* Work task
Restate the following data in its entirety, word for word and without images.

* Recorded information
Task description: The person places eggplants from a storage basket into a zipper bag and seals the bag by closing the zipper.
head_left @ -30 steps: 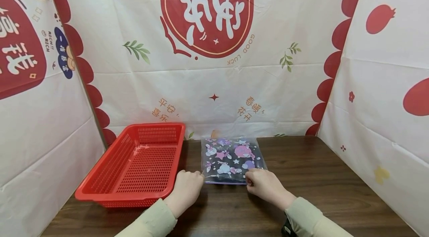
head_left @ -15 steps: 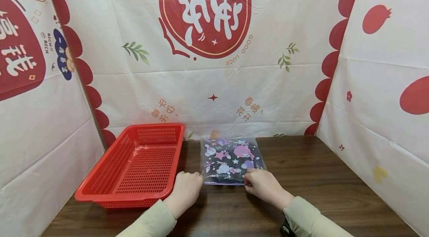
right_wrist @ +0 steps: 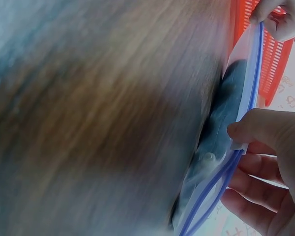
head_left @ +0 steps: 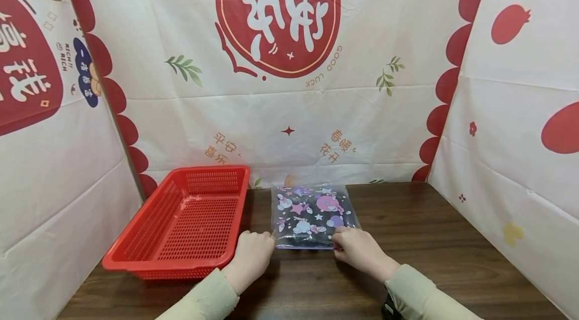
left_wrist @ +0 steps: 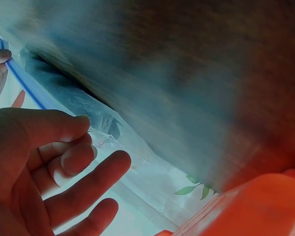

* Response
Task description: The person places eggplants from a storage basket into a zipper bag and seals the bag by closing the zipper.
head_left @ -30 steps: 
head_left @ -15 steps: 
right_wrist @ +0 steps: 
head_left @ +0 steps: 
left_wrist @ +0 steps: 

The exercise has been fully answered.